La Sirene

Edward G. Nilges, “The Siren”, Pencil, fuser, Gimp tone and highlights, A4 size, 16 Dec 2010

The basis of this drawing a local Lady of my acquaintance who is distinguished by a poshy British accent and who’s a woman of the world, widely traveled and highly intelligent (but not smarter than me, unlike my quondam art padrona, an American).

L’Anglaise is a belle dame sans merci who always speaks her mind without deference towards older gentlemen such as myself. One has to earn any respect or accolade from her, which makes such praise true gold. For example, she tested me on British pronunciation and said I did well. As she did so, I realized that she’d learned the International Phonetic Alphabet.

However, she’s wrong on poetic metre. It need not be a fixed pattern although it must harmoniously reconcile any chromatic violation.

At this time, the drawing does not look like her. It looks more like Nicole Kidman in the sea, which is where film directors liked to put Kidman back in the day (such as in Dead Calm).

I bought the Lady a drink last night and she sans merci deconstructed the errors in the drawing having been herself to art college. We concluded that I need to work from life or several photographs. I need to do several drawings from different angles to form a better idea of her three-dimensional and lovely noggin.

This is very far from my 1964 dream of being the Subject to the Object, for in my art practice today, I use an idea based on Open Source, I open up the practice to community criticism, or “struggle” as we call it in China.

3 Responses to “La Sirene”

  1. Explain fuser, tone, highlights effect briefly please. Started with gimp mostly for sizing now and cleanup/erase original hand sketch.

  2. spinoza1111 Says:

    A fuser is a roll of paper that you use to smooth out penciled shading.

    “Tone” consists of the gradations of light and shade AND how a surface reflects light so that light or darkness predominates on that surface.

    Highlighting effects are the use, here, of white on a middle-toned piece of paper to dramatize light. Drawing in pencil or charcoal on white means that the highlights are only the places left empty. But when you start on a middle tone paper or canvas as did the Old Masters, or use the Gimp free Photoshop to add a translucent Layer of colour, you can add more detailed and refined highlights, here to show the play of light on the Siren’s skin.

    Gimp was NOT used to cleanup the original sketch save in exceptional circumstances. Ever since I tried and failed to draw with the original Mac’s mouse in 1984, I’ve realized that all good computer art starts with a hand-drawn work!

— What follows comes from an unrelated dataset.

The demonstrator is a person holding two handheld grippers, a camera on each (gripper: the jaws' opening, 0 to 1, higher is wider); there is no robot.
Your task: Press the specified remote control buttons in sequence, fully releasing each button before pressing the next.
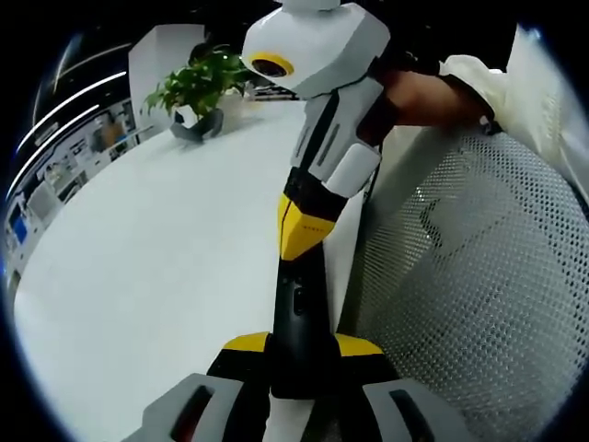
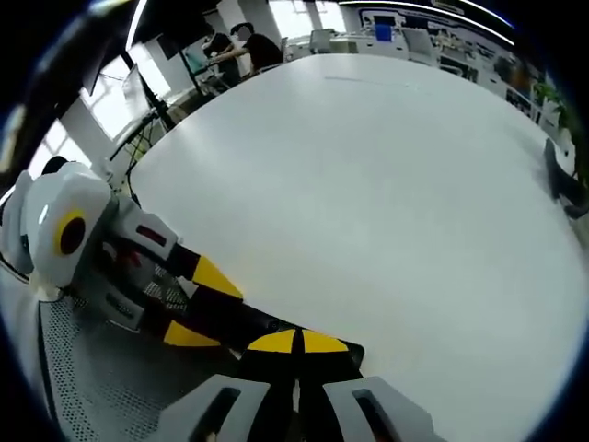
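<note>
White table (image 1: pixel 147 267). Black remote control (image 1: pixel 299 322) at 6 o'clock between yellow-tipped, grey-bodied left gripper (image 1: pixel 302 348) jaws. White, black and yellow right gripper (image 1: pixel 317 110) at 12. Green plant (image 1: pixel 198 85), apparently dark-grey pot, at 11. White perforated chair mesh (image 1: pixel 479 276) at 3.

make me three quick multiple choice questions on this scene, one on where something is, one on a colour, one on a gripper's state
1. Where does the potted plant stand?
A. on the white table
B. on the mesh chair
C. on the floor

2. What colour is the remote?
A. white
B. black
C. red

3. What is the left gripper doing?
A. hanging open over the table
B. shut on the plant
C. shut on the remote

Answers:
1 A: the potted plant sits at the far side of the white table.
2 B: the remote is a slim black bar.
3 C: the left gripper has its yellow-tipped jaws closed against the remote's sides.
</note>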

    This is because cyberspace, in terms of the availability of electrical power alone, is strictly superstructure to the industrial base needed to produce and maintain it. I could see that the complexity of a very simple computer (the 1959 IBM 1401 with 8K RAM) used all sorts of pre-existing precision industrial technologies that had to fit together. Therefore I use Gimp to enhance and not, in most cases, to correct.